The West Mesa Murders refer to the remains of 11 women found buried in 2009 in the desert on the West Mesa of Albuquerque, New Mexico, United States. No suspects have been arrested and a serial killer is believed to be responsible.
Between 2001 and 2005, 11 women were buried by an unknown assailant in an arroyo bank on Albuquerque's West Mesa, in an undeveloped area within city limits. Satellite imagery taken between 2003 and 2005 show tire marks and patches of disturbed soils in the area where the remains were recovered. By 2006, development had encroached on the area, and soon after, the site was disturbed, buried, and platted for residential development.
Due to the 2008 Housing Bubble collapse, development on the west side halted before housing could be built at the burial site. After neighbors complained of flooding at the platted site (due to the burial of the natural arroyo), the developer built a retaining wall to channel storm water to a detention pond built in the approximate area of the burial site, inadvertently exposing bones to the surface.
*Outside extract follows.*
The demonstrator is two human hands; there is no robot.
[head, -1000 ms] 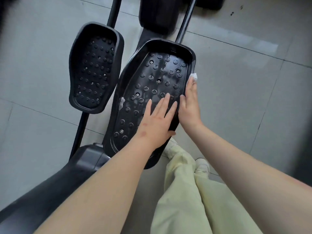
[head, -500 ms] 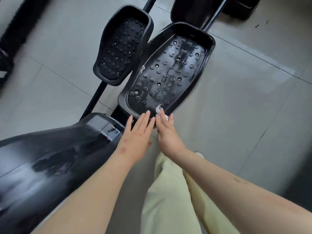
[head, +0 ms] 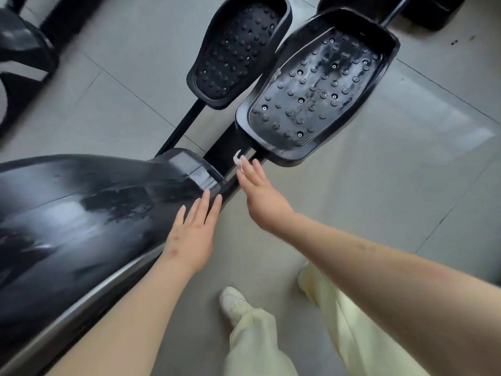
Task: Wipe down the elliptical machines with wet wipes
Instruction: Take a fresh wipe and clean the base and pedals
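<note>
The black elliptical's wet, studded near pedal (head: 317,88) sits at upper right, with the second pedal (head: 238,50) to its left. My right hand (head: 260,191) lies with straight fingers on the black rail (head: 230,185) just below the near pedal. It presses a small white wet wipe (head: 238,159) that peeks out at its fingertips. My left hand (head: 195,232) is flat, and its fingertips touch the edge of the glossy black housing (head: 81,213), which shows wet streaks.
Part of another black machine (head: 24,50) stands at upper left and a black base (head: 433,12) at the top right. Grey floor tiles (head: 406,172) spread to the right. My pale green trouser legs and a white shoe (head: 233,299) are below my hands.
Both hands have come back off the near pedal. The right hand slid the wipe down onto the rail, and the left moved to the housing's edge. The view has shifted left.
</note>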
On February 2, 2009, a woman walking a dog found a human bone on the West Mesa, and reported it to police. As a result of the subsequent police investigation, authorities discovered the remains of 11 women and girls and a fetus buried in the area. They were between 15 and 32 years of age, most were Hispanic, and most were involved with drugs and sex work.
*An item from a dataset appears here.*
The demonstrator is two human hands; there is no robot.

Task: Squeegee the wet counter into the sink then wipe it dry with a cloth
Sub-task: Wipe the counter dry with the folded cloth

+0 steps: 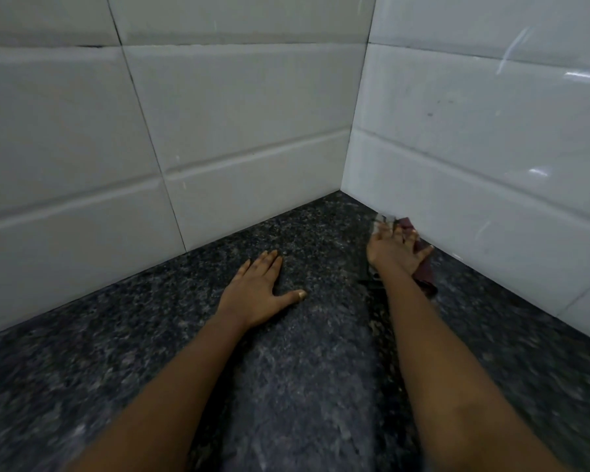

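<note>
The left hand (258,284) lies flat on the dark speckled table (116,352) just left of the frame's centre, palm down, fingers straight and close together, thumb splayed out to the right, holding nothing. The right hand (394,248) sits right of centre, close to the foot of the right tiled wall (491,158), with its fingers spread and fairly straight, pressing down on the cloth (424,274). The cloth is dark red with a paler patch beyond the fingertips; it lies bunched on the table under the hand, against or just beside the base of that wall, and is blurred. The back tiled wall (218,131) meets the right one in a corner above the hand. Pale streaks mark the table surface between the forearms.
</note>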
The remains discovered in 2009 were identified as those of the following women, all of whom disappeared between 2001 and 2005: According to satellite photos the last victim was buried in 2005.
Jamie Barela, 15
Monica Candelaria, 22
Victoria Chavez, 26
Virginia Cloven, 24
Syllania Edwards, 15
Cinnamon Elks, 32
Doreen Marquez, 24
Julie Nieto, 24
Veronica Romero, 28
Evelyn Salazar, 27
Michelle Valdez, 22
Syllania Edwards, a 15-year-old runaway from Lawton, Oklahoma, was the only African American, and the only victim from out-of-state. Michelle Valdez was four months pregnant at the time of her death.
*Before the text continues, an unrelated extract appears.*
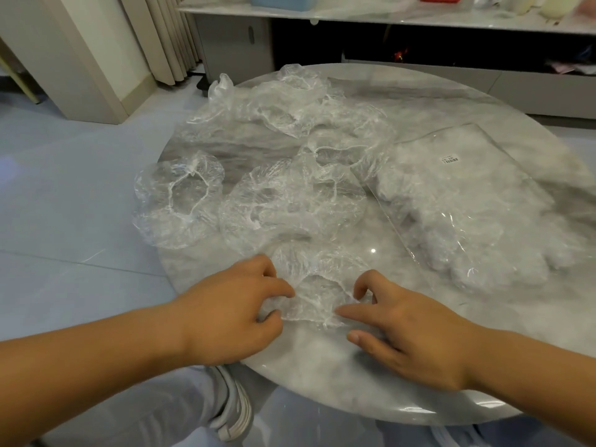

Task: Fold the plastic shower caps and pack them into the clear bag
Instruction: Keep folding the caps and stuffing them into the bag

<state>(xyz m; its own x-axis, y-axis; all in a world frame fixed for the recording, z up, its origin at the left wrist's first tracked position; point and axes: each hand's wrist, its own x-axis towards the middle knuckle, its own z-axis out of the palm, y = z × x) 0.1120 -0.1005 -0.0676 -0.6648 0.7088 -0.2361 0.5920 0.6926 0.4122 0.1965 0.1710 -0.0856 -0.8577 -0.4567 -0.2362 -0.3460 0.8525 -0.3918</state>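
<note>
A round marble table (322,375) stands on a pale tiled floor (64,188), with a low shelf (387,14) behind it.

Head view: the clear bag (467,195) lies flat on the table, a small white label (450,160) near its far end. It looks to be already partly filled with folded caps, too bunched to count. The cap (317,295) being worked on lies left of the bag and nearer the person, apart from it. The left hand (235,311) grips this cap's left edge with curled fingers and thumb. The right hand (400,324) has its curled fingers hooked on the right edge, and its forefinger lies straight along the rim.

This appears to be the start of a fold: the cap is spread and held at both sides. The next move probably calls for bringing one edge over the other and pressing the air out, since the thin film will spring open. Then it must be carried right to the bag's mouth.

Count: one bag, one cap in hand, and about five loose caps (283,204) left of the bag. The farthest ones overlap, so that number is unsure. One of them hangs over the table's edge farthest from the bag.
</note>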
On December 9, 2010, Albuquerque police released six photos of seven unidentified women who may also be linked to West Mesa. Some of the women appear to be unconscious, and many share the same physical characteristics as the original 11 victims. The following day the police released an additional photograph of another woman; this woman was subsequently identified by family members, who reported that she had died of natural causes several years ago. On December 13, 2010, police reported that two of the women in the photos had been identified as alive, and could have valuable information if they can be located. Police would not say how or where they had obtained the photos.
Police suspect that the bodies were all buried by the same person or persons, and may be the work of a serial killer, who has since come to be referred to as the West Mesa Bone Collector. Authorities also believe that the murders are closely linked to the annual state fair, which attracts large numbers of sex workers to the area in the fall.
Two men who initially attracted police attention in connection with the murders were Fred Reynolds and Lorenzo Montoya. Reynolds was a pimp who knew one of the missing women and reportedly had photos of missing sex workers; he died of natural causes in January 2009. Lorenzo Montoya lived less than three miles from the burial site. In 2006 there were reportedly tire tracks leading from his trailer to the site. In December 2006, Montoya strangled a teenager at his trailer and then was shot to death by the teen's boyfriend.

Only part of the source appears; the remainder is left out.